Some 2000 years ago, the Jews were dominated by Rome. And felt severely oppressed by that dominance. 

Rightly, they were a proud people boasting the lineage of the Prophets down from Ibrahim (as). And they lived within the precincts of Jerusalem with their book and their prophesies. 

One such prophesy talked of a warrior Prophet who would be sent to defeat their enemies and bring peace. That was the prophesy of Zachariah. (*4)

And so the greater the oppression, the greater their religiosity. For they believed that the more religious they became, the more holy, that then GOD would send them that prophet to fight for them. 

That was the community of believers at Qumrun for whom we have to thank the Dead Sea Scrolls. 

Some others sought refuge in the Law and still others in the Scripture. 
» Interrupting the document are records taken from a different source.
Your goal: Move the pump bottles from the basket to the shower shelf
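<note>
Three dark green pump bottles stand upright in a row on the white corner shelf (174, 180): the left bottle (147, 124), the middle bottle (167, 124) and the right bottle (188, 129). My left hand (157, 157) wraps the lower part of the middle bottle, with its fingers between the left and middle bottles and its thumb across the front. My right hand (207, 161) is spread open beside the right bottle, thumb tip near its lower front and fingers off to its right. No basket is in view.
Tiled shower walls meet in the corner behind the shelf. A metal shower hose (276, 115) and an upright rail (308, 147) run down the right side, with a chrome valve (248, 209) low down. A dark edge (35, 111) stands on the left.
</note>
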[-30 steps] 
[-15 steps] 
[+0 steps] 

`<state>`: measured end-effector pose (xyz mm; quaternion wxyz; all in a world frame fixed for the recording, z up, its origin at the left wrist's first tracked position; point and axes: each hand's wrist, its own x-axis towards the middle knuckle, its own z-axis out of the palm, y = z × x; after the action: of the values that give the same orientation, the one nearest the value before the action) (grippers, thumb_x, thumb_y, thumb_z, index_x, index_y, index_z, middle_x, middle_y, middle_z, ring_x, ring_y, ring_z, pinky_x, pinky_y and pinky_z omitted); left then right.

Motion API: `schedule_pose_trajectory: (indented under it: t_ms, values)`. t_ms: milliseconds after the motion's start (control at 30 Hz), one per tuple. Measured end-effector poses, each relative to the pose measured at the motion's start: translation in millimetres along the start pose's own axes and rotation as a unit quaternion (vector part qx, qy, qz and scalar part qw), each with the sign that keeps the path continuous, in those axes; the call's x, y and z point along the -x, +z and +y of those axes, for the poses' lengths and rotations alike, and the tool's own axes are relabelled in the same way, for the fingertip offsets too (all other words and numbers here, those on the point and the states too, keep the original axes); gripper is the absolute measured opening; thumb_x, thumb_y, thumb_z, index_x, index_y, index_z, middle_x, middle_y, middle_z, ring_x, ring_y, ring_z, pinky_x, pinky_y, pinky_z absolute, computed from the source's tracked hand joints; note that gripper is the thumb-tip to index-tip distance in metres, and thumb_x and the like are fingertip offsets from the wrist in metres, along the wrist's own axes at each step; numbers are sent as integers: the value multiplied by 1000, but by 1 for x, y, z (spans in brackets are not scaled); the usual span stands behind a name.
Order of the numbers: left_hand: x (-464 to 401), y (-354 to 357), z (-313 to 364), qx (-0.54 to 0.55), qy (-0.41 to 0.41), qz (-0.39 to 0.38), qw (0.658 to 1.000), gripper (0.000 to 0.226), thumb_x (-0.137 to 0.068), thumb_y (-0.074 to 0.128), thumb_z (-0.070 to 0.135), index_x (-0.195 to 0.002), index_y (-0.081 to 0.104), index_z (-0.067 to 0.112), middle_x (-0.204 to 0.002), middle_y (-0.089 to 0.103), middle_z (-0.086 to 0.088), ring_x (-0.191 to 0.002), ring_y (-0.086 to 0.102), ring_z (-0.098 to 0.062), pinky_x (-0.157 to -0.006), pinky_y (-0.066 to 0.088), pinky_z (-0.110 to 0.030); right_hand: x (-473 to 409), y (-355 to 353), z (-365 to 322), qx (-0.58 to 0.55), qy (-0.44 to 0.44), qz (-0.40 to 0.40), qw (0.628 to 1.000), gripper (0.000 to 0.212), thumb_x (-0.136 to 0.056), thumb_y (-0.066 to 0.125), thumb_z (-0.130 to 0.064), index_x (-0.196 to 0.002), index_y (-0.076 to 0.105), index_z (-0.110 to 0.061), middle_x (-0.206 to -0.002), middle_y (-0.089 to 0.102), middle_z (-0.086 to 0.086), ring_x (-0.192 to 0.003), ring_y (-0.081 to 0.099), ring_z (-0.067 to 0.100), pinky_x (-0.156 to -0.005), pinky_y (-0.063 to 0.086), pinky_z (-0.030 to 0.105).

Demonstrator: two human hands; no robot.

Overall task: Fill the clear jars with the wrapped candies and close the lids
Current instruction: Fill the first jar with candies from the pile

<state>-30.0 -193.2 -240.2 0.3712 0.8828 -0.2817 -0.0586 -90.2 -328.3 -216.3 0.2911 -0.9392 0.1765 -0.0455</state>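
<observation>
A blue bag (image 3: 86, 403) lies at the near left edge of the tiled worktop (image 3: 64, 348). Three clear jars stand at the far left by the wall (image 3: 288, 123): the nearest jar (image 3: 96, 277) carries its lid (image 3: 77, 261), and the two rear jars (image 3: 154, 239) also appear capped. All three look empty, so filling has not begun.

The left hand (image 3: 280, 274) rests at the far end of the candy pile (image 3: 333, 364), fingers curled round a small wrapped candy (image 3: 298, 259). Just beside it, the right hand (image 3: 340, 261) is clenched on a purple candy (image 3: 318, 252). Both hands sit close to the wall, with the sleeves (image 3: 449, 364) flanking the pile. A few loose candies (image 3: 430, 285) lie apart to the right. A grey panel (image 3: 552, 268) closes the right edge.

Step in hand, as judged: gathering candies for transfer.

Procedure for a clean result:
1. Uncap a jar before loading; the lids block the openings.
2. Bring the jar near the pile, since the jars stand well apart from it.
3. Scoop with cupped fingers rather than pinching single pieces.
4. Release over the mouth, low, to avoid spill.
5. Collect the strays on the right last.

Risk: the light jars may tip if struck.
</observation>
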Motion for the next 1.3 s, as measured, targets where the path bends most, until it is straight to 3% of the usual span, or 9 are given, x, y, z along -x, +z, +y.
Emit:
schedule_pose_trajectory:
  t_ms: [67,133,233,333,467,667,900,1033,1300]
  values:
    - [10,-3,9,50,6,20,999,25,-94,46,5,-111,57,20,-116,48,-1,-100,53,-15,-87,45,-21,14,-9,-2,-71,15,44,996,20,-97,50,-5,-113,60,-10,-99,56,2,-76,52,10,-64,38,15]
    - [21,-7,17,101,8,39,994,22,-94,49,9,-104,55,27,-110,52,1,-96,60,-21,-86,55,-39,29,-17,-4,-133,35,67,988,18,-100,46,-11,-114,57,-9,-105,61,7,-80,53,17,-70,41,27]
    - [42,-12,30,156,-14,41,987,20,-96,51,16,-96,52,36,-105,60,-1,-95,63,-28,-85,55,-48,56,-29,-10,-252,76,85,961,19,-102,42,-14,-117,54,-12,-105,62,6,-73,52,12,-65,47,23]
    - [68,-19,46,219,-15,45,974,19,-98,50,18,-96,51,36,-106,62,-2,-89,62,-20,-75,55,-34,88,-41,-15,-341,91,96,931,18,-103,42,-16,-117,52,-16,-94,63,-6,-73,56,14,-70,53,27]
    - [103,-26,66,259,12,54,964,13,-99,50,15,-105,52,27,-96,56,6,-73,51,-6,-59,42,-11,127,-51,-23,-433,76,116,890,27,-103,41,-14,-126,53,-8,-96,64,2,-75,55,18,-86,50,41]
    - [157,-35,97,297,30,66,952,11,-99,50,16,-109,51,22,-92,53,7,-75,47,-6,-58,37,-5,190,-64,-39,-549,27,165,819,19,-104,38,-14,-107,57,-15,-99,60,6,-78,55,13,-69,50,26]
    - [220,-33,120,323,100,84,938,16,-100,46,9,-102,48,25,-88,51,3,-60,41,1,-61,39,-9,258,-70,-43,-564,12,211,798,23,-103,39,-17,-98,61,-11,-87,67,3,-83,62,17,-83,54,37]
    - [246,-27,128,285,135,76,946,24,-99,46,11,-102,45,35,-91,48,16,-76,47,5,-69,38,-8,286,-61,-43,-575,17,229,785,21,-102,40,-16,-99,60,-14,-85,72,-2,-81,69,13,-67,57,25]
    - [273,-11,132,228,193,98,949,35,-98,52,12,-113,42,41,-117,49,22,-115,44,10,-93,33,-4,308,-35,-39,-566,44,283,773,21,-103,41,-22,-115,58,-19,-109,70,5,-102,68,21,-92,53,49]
Just as some of us today seek refuge in types of Tawassuf (asceticism), whilst still others in the nitty gritty of the Fiqh or the Law. (*5)

But all of them, then, felt deeply their humiliation before Rome, and Roman man, and that paradoxically only increased them in arrogance. 

And so Jesus (as) was sent to bring them back from the brink. And to educate them in what they already knew. 

For when we listen to the message of Jesus (as) we see untold examples of him trying to enervate them once again with humanity, and consequently humility. 

For the Jews of that day despised the Samaritans, their erstwhile neighbours. And it is for this reason that Jesus (as) gave us the parable of the goodly Samaritan. That it is not who you are that defines your standing with God, but what you do with what you have been given. (*6)

And more than anything it is this message that they needed to hear in order to prepare themselves for the coming of his successor. 

Indeed, our belief is simply that, a culmination in the development of their belief.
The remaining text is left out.